◆ Work to be completed
Reproduce exactly the lines below, from the first through the one containing "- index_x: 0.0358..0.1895", and nothing more.

◆ Data extract

----

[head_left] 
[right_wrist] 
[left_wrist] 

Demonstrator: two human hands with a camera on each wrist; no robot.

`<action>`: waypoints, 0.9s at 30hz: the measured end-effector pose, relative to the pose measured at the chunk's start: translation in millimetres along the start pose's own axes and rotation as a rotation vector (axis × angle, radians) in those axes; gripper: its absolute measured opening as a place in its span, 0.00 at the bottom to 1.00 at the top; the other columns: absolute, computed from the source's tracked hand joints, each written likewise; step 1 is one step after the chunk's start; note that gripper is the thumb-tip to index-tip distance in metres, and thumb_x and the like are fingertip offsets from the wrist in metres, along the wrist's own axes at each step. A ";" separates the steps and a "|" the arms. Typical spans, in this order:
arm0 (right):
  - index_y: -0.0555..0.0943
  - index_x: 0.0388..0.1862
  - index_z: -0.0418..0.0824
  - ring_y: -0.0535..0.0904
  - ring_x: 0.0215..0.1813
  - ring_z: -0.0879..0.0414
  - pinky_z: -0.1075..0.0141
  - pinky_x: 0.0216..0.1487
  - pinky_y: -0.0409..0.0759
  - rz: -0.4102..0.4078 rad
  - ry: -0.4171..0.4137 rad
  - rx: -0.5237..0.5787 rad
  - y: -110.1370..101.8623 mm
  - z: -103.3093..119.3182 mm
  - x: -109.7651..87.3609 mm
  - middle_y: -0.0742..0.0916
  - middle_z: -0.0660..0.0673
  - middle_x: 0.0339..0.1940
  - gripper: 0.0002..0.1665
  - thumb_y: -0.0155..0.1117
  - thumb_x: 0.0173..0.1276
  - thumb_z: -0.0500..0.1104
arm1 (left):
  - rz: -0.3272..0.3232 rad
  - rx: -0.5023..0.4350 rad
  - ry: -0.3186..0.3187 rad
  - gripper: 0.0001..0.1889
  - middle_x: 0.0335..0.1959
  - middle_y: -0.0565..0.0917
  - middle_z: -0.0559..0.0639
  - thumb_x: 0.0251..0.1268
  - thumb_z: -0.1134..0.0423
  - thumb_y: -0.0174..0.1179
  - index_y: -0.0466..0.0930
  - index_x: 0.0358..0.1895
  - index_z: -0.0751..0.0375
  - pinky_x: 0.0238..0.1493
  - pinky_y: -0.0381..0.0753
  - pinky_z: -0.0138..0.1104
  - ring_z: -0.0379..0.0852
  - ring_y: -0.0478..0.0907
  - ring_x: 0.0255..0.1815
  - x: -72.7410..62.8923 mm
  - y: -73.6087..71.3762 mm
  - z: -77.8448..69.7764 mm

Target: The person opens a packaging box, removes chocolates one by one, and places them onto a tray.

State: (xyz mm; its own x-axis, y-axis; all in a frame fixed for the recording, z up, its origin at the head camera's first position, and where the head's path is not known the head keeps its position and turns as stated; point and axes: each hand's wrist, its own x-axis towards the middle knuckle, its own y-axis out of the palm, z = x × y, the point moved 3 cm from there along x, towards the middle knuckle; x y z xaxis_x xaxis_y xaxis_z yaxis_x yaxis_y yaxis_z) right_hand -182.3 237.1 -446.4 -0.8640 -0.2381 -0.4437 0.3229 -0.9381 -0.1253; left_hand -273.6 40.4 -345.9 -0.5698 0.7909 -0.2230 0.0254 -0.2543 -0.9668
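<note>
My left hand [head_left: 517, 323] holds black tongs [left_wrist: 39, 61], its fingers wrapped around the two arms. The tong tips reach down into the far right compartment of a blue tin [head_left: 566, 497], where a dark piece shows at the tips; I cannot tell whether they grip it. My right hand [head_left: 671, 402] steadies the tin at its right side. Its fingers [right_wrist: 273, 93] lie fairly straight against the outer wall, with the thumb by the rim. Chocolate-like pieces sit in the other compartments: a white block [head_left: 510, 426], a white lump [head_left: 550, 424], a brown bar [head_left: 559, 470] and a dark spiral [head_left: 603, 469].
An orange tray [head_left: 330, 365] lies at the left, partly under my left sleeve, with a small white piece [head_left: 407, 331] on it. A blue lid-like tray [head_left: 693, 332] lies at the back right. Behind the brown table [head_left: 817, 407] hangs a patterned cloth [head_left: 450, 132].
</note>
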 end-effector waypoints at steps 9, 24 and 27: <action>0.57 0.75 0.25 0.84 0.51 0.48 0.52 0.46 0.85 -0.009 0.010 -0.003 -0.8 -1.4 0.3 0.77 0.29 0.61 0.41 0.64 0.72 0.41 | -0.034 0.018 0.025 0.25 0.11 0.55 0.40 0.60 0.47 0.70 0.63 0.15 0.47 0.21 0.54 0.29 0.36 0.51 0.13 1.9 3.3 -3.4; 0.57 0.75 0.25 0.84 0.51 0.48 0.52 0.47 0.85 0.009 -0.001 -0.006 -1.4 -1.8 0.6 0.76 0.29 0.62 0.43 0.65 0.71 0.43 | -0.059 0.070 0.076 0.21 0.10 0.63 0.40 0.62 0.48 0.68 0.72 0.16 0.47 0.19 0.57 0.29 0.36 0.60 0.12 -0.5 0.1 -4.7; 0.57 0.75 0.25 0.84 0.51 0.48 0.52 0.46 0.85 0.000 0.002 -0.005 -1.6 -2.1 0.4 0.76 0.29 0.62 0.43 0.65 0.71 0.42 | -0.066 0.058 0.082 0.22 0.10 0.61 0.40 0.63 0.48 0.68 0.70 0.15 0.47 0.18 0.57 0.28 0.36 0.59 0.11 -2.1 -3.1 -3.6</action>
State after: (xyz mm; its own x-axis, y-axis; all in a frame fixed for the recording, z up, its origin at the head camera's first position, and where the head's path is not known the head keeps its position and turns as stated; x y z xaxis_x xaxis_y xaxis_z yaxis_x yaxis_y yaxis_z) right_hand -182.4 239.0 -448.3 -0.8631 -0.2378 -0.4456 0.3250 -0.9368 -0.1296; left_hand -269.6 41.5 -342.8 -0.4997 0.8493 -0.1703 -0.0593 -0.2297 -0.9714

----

◆ Problem solution
[head_left] 
[right_wrist] 
[left_wrist] 

Demonstrator: two human hands with a camera on each wrist; no robot.

`<action>`: waypoints, 0.9s at 30hz: the measured end-effector pose, relative to the pose measured at the chunk's start: translation in millimetres along the start pose's own axes and rotation as a rotation vector (axis × angle, radians) in those axes; gripper: its absolute measured opening as a place in its span, 0.00 at the bottom to 1.00 at the top; the other columns: absolute, computed from the source's tracked hand joints, each written likewise; step 1 is one step after the chunk's start; note that gripper is the thumb-tip to index-tip distance in metres, and thumb_x and the like are fingertip offsets from the wrist in metres, along the wrist's own axes at each step. A ";" separates the steps and a "|" the arms. Typical spans, in this order:
arm0 (right):
  - index_y: -0.0555..0.0943
  - index_x: 0.0388..0.1862
  - index_z: -0.0418..0.0824
  - ring_y: -0.0535..0.0904
  - ring_x: 0.0215..0.1813
  - ring_z: -0.0879..0.0414
  - pinky_z: -0.1075..0.0141
  - pinky_x: 0.0216..0.1487
  - pinky_y: -0.0409..0.0759
  - rz: -0.4102..0.4078 rad
  - ry: -0.4171..0.4137 rad
  - rx: -0.5237..0.5787 rad
  - y: -110.1370..101.8623 mm
  - z: -103.3093..119.3182 mm
  - x: -109.7651..87.3609 mm
  - middle_y: -0.0742..0.0916
  - middle_z: -0.0660..0.0673
  - middle_x: 0.0339..0.1940
  - gripper: 0.0002..0.1665
  - thumb_y: -0.0155..0.1117
  - thumb_x: 0.0173..0.1276
  - thumb_z: -0.0500..0.1104
arm1 (left):
  - rz: -0.3272..0.3232 rad
  - rx: -0.5023..0.4350 rad
  - ry: -0.3186..0.3187 rad
  - gripper: 0.0001..0.1889
  - middle_x: 0.0335..0.1959
  - middle_y: -0.0565..0.0917
  - middle_z: -0.0559..0.0639
  - thumb_x: 0.0251..0.1268
  - thumb_z: -0.1134..0.0423
  - thumb_y: -0.0174..0.1179
  - index_y: -0.0466..0.0930
  - index_x: 0.0358..0.1895

No more output is needed.